▶ _ACTION ITEM_: Retype each entry below exactly. Do not carry any image over.

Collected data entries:
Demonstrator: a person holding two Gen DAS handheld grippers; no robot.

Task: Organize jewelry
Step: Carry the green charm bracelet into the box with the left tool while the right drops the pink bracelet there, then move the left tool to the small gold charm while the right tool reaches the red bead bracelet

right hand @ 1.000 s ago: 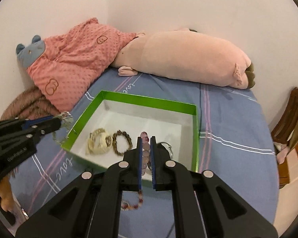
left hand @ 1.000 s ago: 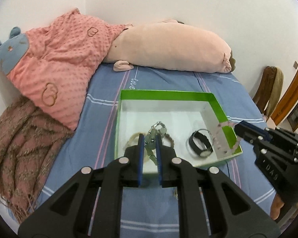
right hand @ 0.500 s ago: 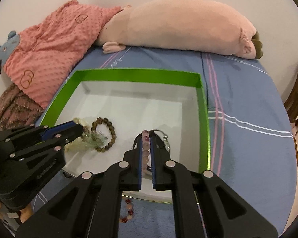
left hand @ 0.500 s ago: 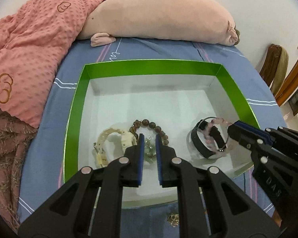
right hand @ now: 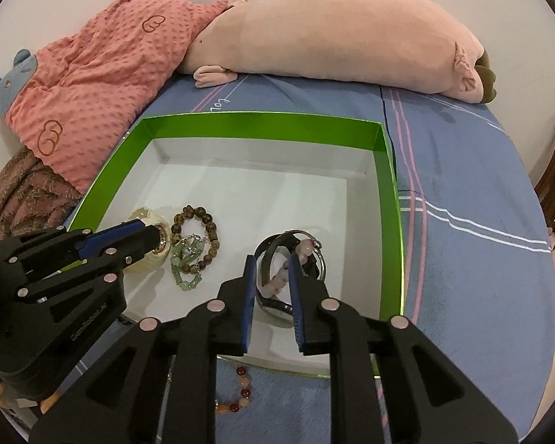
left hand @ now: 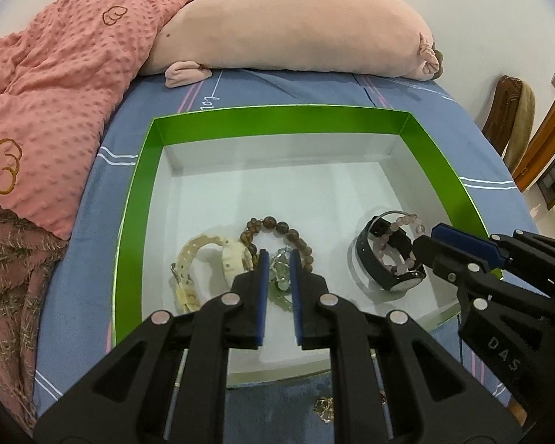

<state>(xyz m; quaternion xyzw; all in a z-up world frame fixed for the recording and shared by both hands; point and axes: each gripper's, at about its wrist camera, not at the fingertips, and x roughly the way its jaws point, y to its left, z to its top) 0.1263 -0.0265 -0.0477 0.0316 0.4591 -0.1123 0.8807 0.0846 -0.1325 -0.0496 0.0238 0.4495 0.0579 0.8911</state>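
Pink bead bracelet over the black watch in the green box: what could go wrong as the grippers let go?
The right gripper is opening with the pink bead bracelet draped on the black watch; the beads may snag the strap and tangle. The left gripper has the green bead bracelet lying across the brown bead bracelet, so those could knot. The red bead bracelet outside the green box could be missed.

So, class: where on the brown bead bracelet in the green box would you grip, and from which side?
Its far arc, from straight above, fingers across the strand. The brown bead bracelet lies flat on the box floor; the green bead bracelet overlaps its near side and the cream watch crowds one side.
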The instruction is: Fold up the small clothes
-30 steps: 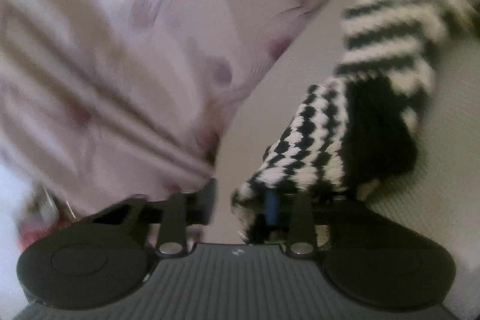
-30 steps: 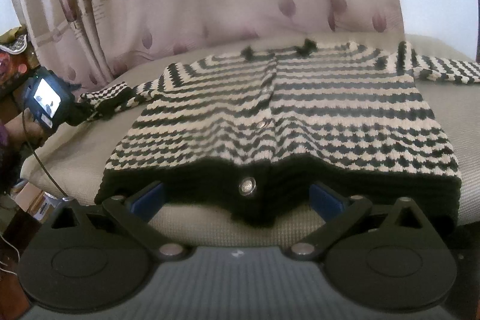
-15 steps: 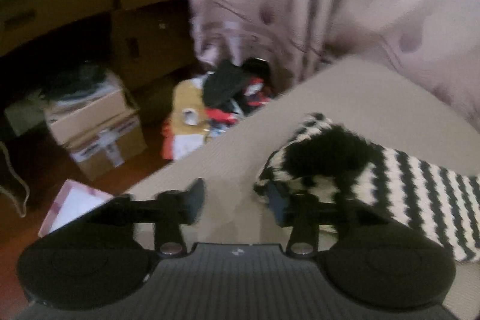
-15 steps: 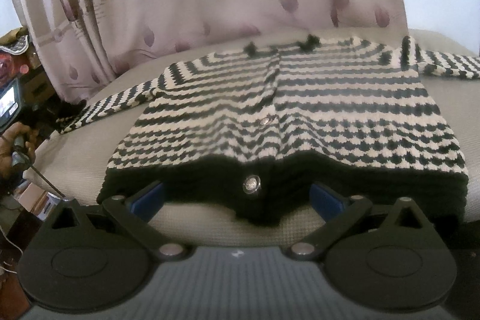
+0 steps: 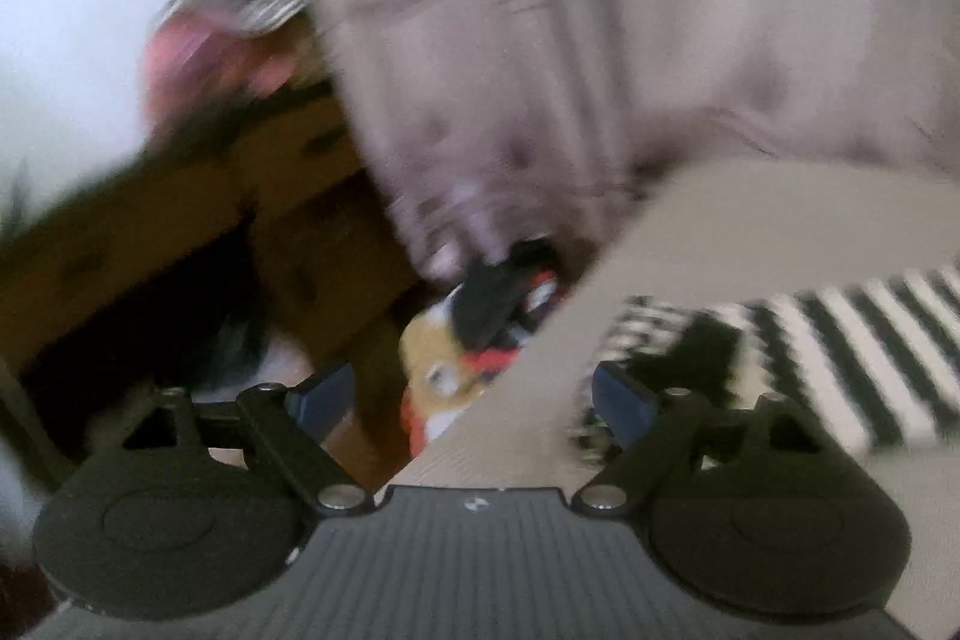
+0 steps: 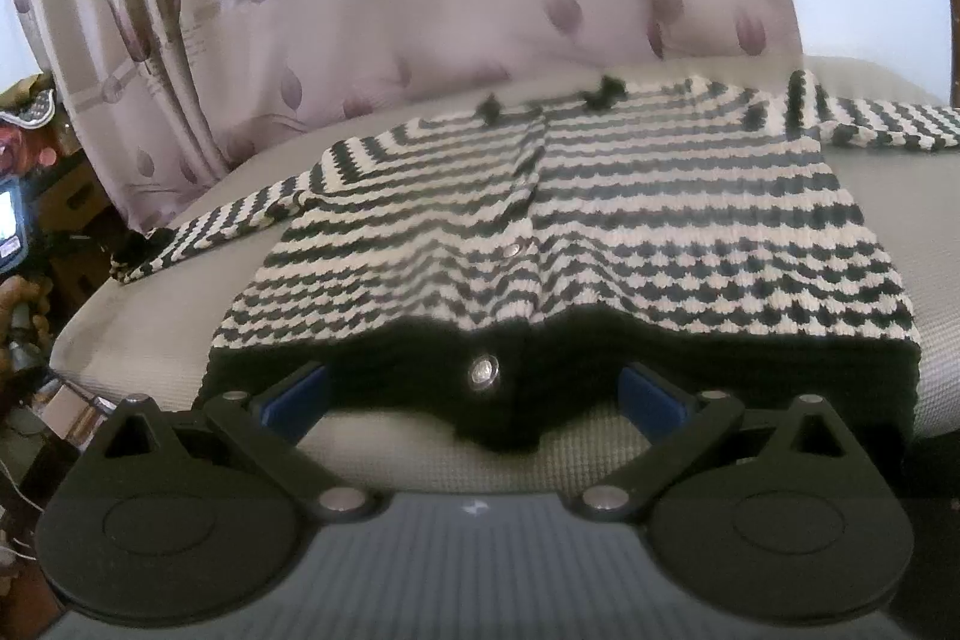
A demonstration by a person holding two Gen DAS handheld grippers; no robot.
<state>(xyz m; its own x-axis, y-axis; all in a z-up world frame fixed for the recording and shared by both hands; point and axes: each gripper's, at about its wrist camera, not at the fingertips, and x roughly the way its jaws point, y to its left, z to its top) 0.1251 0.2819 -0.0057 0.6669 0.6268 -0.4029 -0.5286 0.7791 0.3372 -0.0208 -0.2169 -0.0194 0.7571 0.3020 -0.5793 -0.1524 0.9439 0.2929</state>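
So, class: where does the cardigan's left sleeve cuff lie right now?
In the right wrist view, the cuff lies at the left, on the cushion near its edge, beside the curtain.

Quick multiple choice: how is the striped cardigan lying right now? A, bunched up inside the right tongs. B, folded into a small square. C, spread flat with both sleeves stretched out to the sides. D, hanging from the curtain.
C: in the right wrist view the striped cardigan lies open and flat on the beige cushion, one sleeve reaching left and the other sleeve reaching right.
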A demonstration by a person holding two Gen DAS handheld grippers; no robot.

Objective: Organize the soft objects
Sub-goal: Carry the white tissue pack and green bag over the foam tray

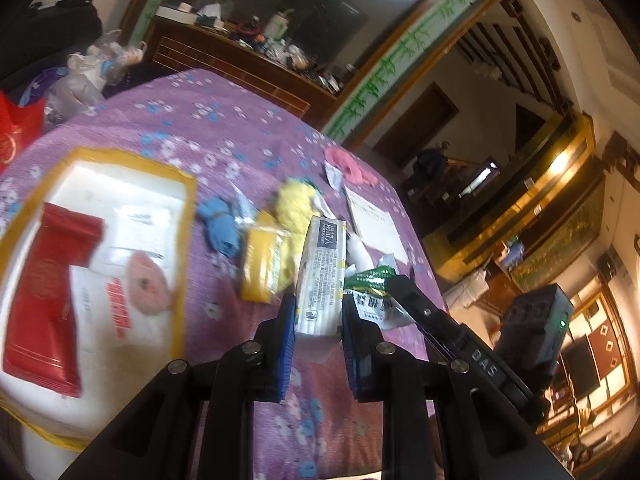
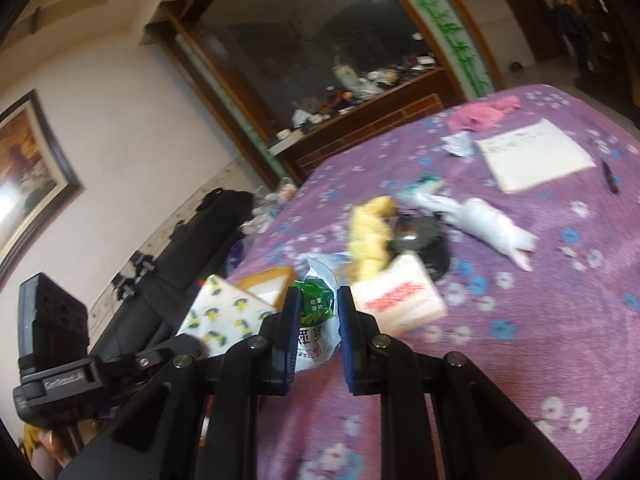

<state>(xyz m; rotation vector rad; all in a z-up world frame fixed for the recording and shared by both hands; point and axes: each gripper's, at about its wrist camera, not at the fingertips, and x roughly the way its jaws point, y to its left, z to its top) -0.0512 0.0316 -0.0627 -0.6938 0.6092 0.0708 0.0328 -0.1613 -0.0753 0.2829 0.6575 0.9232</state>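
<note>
A cluttered living room with a dark wooden sideboard (image 1: 240, 56) frames a table under a purple flowered cloth (image 1: 224, 128), where soft goods are being sorted. The left gripper (image 1: 318, 320) is clamped on a white tissue pack (image 1: 322, 276) printed with small yellow motifs, held clear of the cloth; in the right wrist view the same pack shows at the near left. Just to its right, the right gripper (image 2: 318, 312) pinches a green-and-white sachet (image 2: 316, 308) between its blue pads, also lifted. At the near left sits the yellow-rimmed white tray (image 1: 188, 208), already holding 1 red pouch (image 1: 48, 292), 1 red-lettered white pack (image 1: 108, 312) and a pink round item (image 1: 146, 280). Still loose on the cloth beyond the grippers: a yellow pack (image 1: 260, 268), a yellow plush toy (image 1: 294, 208), a blue cloth (image 1: 220, 226), a white plush toy (image 2: 488, 224), a pink cloth (image 1: 350, 166) at the far edge, and a sheet of paper (image 2: 536, 154).

Both hands appear to be mid-carry, each with 1 item bound for the tray. The next move likely calls for swinging left over the rim and lowering each piece into a bare part of the tray before the jaws release, without letting the 2 close-set grippers knock together. Motion blur hides finer detail.
</note>
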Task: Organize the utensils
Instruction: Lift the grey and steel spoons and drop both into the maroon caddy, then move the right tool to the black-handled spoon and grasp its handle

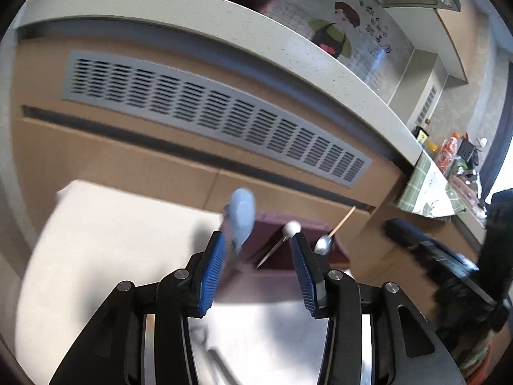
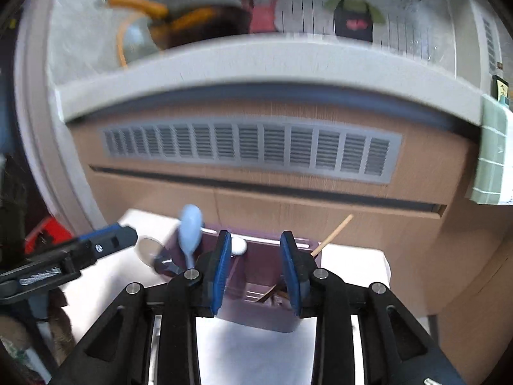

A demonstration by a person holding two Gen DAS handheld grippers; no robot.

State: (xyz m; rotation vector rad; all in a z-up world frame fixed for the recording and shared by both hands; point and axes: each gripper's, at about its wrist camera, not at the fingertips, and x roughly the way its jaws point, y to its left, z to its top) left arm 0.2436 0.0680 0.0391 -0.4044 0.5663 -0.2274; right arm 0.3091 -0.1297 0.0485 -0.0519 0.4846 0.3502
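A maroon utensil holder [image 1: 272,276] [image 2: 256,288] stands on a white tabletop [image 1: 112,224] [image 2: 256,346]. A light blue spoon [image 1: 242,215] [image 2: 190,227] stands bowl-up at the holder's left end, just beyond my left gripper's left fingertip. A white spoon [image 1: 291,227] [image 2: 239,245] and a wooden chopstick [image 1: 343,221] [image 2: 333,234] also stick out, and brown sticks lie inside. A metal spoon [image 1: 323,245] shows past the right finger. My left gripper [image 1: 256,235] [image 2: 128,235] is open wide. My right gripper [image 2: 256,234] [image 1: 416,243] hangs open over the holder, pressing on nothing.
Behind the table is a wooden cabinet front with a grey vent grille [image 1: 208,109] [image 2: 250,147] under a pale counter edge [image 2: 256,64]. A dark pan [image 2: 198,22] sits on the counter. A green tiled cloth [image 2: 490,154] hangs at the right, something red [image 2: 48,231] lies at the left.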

▶ _SOLUTION BELOW_:
Demonstrator: a person holding two Gen DAS handheld grippers; no robot.

Task: Organize jewelry
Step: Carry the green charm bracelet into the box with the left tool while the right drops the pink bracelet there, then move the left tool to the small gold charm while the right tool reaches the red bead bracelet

right hand @ 1.000 s ago: 
left hand @ 1.000 s ago: 
right hand @ 0.500 s ago: 
left hand @ 0.500 s ago: 
right hand @ now: 
left hand @ now: 

<state>(xyz m; quaternion xyzw; all in a z-up world frame fixed for the recording and shared by both hands; point and axes: each gripper's, at about its wrist camera, not at the fingertips, and x roughly the way its jaws point, y to its left, z to its top) 0.1263 -0.0265 -0.0477 0.0316 0.4591 -0.1123 0.8807 0.0846 -0.1325 -0.0496 0.0238 0.4495 0.0579 0.8911</state>
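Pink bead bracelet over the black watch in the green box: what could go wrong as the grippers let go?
The right gripper is opening with the pink bead bracelet draped on the black watch; the beads may snag the strap and tangle. The left gripper has the green bead bracelet lying across the brown bead bracelet, so those could knot. The red bead bracelet outside the green box could be missed.

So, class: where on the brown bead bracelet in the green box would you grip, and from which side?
Its far arc, from straight above, fingers across the strand. The brown bead bracelet lies flat on the box floor; the green bead bracelet overlaps its near side and the cream watch crowds one side.
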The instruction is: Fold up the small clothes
-30 steps: 
-30 steps: 
-15 steps: 
-15 steps: 
+0 steps: 
+0 steps: 
A demonstration by a person holding two Gen DAS handheld grippers; no robot.
<state>(xyz m; its own x-axis, y-axis; all in a z-up world frame fixed for the recording and shared by both hands; point and axes: each gripper's, at about its wrist camera, not at the fingertips, and x roughly the way its jaws point, y to its left, z to its top) 0.1251 0.2819 -0.0057 0.6669 0.6268 -0.4029 -0.5286 0.7791 0.3372 -0.0208 -0.2169 -0.0194 0.7571 0.3020 -0.5793 -0.1524 0.9439 0.2929</state>
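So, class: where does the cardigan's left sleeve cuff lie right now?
In the right wrist view, the cuff lies at the left, on the cushion near its edge, beside the curtain.

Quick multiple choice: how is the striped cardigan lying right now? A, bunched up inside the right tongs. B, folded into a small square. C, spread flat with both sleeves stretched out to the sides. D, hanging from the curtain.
C: in the right wrist view the striped cardigan lies open and flat on the beige cushion, one sleeve reaching left and the other sleeve reaching right.
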A demonstration by a person holding two Gen DAS handheld grippers; no robot.

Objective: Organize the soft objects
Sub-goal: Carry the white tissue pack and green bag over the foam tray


<state>(xyz m; rotation vector rad; all in a z-up world frame fixed for the recording and shared by both hands; point and axes: each gripper's, at about its wrist camera, not at the fingertips, and x roughly the way its jaws point, y to its left, z to its top) -0.0512 0.0316 -0.0627 -0.6938 0.6092 0.0708 0.0328 -0.1613 -0.0753 0.2829 0.6575 0.9232</state>
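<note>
A cluttered living room with a dark wooden sideboard (image 1: 240, 56) frames a table under a purple flowered cloth (image 1: 224, 128), where soft goods are being sorted. The left gripper (image 1: 318, 320) is clamped on a white tissue pack (image 1: 322, 276) printed with small yellow motifs, held clear of the cloth; in the right wrist view the same pack shows at the near left. Just to its right, the right gripper (image 2: 318, 312) pinches a green-and-white sachet (image 2: 316, 308) between its blue pads, also lifted. At the near left sits the yellow-rimmed white tray (image 1: 188, 208), already holding 1 red pouch (image 1: 48, 292), 1 red-lettered white pack (image 1: 108, 312) and a pink round item (image 1: 146, 280). Still loose on the cloth beyond the grippers: a yellow pack (image 1: 260, 268), a yellow plush toy (image 1: 294, 208), a blue cloth (image 1: 220, 226), a white plush toy (image 2: 488, 224), a pink cloth (image 1: 350, 166) at the far edge, and a sheet of paper (image 2: 536, 154).

Both hands appear to be mid-carry, each with 1 item bound for the tray. The next move likely calls for swinging left over the rim and lowering each piece into a bare part of the tray before the jaws release, without letting the 2 close-set grippers knock together. Motion blur hides finer detail.
</note>
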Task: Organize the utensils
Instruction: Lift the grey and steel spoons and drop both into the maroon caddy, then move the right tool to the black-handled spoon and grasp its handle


A demonstration by a person holding two Gen DAS handheld grippers; no robot.

State: (xyz m; rotation vector rad; all in a z-up world frame fixed for the recording and shared by both hands; point and axes: each gripper's, at about its wrist camera, not at the fingertips, and x roughly the way its jaws point, y to its left, z to its top) left arm 0.2436 0.0680 0.0391 -0.4044 0.5663 -0.2274; right arm 0.3091 -0.1297 0.0485 -0.0519 0.4846 0.3502
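A maroon utensil holder [image 1: 272,276] [image 2: 256,288] stands on a white tabletop [image 1: 112,224] [image 2: 256,346]. A light blue spoon [image 1: 242,215] [image 2: 190,227] stands bowl-up at the holder's left end, just beyond my left gripper's left fingertip. A white spoon [image 1: 291,227] [image 2: 239,245] and a wooden chopstick [image 1: 343,221] [image 2: 333,234] also stick out, and brown sticks lie inside. A metal spoon [image 1: 323,245] shows past the right finger. My left gripper [image 1: 256,235] [image 2: 128,235] is open wide. My right gripper [image 2: 256,234] [image 1: 416,243] hangs open over the holder, pressing on nothing.
Behind the table is a wooden cabinet front with a grey vent grille [image 1: 208,109] [image 2: 250,147] under a pale counter edge [image 2: 256,64]. A dark pan [image 2: 198,22] sits on the counter. A green tiled cloth [image 2: 490,154] hangs at the right, something red [image 2: 48,231] lies at the left.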

This completes the required output.